> **Assignment**
Please give the number of lines in the records below where the word "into" occurs, and nothing else.

═══ Recorded information

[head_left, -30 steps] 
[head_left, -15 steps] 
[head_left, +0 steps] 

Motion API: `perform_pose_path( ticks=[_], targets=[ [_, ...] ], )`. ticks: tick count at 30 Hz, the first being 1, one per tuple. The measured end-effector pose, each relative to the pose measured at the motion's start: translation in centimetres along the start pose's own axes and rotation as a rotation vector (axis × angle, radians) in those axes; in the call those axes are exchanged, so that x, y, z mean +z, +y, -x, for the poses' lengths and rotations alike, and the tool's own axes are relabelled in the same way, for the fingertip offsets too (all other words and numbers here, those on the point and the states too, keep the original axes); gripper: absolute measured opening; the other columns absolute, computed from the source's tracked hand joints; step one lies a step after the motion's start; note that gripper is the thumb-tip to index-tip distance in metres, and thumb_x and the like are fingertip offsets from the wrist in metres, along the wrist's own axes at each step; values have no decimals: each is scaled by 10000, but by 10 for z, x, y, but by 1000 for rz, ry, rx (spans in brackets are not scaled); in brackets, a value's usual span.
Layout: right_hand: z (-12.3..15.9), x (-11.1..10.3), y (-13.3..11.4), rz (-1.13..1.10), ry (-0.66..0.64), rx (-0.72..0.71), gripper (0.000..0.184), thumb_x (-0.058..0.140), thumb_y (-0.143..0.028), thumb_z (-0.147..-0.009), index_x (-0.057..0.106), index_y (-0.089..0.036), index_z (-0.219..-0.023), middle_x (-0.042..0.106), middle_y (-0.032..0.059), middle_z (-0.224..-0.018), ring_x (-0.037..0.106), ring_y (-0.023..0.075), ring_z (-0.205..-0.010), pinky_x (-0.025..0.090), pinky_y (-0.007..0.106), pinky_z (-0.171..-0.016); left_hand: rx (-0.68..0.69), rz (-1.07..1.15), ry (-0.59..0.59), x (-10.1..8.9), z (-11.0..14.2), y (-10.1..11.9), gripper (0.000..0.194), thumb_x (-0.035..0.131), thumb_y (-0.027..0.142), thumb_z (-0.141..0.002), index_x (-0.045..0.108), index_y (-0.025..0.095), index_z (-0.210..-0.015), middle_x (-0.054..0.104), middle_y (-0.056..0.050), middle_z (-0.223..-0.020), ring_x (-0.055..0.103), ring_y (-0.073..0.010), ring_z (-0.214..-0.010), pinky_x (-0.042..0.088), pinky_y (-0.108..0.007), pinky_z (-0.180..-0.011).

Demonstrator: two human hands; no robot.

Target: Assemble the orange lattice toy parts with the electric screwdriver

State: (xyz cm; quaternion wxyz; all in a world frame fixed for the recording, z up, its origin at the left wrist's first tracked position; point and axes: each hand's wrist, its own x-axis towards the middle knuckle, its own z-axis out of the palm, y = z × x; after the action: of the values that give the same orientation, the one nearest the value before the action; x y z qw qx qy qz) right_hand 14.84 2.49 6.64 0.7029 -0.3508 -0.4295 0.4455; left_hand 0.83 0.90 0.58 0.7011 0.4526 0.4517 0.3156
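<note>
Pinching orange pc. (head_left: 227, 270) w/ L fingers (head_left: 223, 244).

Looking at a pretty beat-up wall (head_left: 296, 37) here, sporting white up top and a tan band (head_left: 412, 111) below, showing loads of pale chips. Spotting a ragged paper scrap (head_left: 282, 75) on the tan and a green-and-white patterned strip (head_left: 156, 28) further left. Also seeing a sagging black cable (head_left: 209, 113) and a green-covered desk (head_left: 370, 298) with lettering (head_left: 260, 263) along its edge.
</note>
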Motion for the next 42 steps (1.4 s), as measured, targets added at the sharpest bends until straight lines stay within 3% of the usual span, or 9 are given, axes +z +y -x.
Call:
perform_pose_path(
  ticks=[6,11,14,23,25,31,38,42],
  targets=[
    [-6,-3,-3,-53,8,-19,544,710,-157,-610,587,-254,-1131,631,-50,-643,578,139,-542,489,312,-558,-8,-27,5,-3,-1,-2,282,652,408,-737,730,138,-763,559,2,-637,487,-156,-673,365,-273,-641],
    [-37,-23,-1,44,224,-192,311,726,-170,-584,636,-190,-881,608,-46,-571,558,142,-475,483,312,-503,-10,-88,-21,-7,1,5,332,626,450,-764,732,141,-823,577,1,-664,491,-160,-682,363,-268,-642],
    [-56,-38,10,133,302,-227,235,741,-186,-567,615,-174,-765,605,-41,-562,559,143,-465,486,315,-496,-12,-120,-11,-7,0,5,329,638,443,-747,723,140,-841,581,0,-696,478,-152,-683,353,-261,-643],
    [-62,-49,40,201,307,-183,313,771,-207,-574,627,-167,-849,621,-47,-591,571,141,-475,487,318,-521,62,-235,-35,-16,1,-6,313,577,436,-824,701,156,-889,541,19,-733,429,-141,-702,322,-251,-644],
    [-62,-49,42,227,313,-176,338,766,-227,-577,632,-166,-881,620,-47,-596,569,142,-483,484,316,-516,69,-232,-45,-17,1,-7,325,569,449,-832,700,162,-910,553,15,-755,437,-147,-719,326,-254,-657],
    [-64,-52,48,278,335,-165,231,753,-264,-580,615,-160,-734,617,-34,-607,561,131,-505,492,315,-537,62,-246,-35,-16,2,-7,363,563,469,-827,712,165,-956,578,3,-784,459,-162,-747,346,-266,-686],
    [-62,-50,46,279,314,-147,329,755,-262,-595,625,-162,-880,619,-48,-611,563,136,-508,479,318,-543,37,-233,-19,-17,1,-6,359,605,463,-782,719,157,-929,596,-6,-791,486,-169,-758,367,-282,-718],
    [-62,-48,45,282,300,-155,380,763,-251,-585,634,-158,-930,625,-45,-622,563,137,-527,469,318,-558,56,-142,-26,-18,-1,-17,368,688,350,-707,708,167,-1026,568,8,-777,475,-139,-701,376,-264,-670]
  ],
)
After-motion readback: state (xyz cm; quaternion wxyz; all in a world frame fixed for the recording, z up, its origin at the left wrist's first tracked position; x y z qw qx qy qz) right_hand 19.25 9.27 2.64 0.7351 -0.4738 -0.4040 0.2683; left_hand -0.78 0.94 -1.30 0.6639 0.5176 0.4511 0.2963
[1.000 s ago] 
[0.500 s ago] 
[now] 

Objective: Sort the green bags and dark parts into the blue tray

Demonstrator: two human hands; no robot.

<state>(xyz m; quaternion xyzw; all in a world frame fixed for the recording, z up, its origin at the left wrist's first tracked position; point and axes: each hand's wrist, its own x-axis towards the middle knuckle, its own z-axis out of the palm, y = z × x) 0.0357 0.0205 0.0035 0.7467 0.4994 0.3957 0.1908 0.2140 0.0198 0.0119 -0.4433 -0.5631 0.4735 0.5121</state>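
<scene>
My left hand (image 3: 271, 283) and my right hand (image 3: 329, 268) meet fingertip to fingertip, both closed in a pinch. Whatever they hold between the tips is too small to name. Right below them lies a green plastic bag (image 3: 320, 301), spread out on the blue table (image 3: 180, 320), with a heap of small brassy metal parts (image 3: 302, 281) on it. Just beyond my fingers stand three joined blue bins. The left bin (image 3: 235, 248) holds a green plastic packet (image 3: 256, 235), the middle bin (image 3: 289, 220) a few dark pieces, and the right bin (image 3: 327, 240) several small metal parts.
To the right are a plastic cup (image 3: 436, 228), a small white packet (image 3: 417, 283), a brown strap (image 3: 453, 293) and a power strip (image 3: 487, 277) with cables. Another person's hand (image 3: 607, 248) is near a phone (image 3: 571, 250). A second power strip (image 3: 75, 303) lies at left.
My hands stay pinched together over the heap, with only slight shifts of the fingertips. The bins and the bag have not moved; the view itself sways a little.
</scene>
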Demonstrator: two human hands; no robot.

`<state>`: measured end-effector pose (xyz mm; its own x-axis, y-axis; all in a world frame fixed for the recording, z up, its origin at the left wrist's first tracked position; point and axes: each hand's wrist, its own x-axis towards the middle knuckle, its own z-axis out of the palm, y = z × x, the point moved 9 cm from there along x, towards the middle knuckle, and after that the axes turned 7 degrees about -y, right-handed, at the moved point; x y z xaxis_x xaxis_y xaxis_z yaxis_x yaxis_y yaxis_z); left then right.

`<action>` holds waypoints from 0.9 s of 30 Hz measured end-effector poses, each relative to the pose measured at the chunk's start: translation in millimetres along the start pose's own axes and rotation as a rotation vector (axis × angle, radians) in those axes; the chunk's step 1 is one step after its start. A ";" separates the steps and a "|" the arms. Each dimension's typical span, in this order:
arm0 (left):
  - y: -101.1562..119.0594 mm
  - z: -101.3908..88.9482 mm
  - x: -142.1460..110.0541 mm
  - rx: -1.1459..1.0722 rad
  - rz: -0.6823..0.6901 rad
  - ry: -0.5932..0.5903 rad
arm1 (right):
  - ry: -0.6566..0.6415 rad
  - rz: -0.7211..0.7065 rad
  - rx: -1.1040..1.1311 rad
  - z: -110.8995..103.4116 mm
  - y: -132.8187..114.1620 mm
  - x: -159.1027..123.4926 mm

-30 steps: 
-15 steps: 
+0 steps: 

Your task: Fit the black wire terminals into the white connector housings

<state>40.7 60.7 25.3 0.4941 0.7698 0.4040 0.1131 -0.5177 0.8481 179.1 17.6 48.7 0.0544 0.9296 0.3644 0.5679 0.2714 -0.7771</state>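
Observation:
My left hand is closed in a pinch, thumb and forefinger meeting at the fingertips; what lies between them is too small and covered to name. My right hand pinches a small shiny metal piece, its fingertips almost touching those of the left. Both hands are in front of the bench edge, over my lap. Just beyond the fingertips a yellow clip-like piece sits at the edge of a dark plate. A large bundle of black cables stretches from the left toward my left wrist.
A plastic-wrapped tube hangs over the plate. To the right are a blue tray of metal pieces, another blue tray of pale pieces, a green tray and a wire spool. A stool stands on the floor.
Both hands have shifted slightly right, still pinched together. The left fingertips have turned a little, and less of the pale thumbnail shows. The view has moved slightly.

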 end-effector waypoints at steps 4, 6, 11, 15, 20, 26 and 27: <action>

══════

> **Task output**
2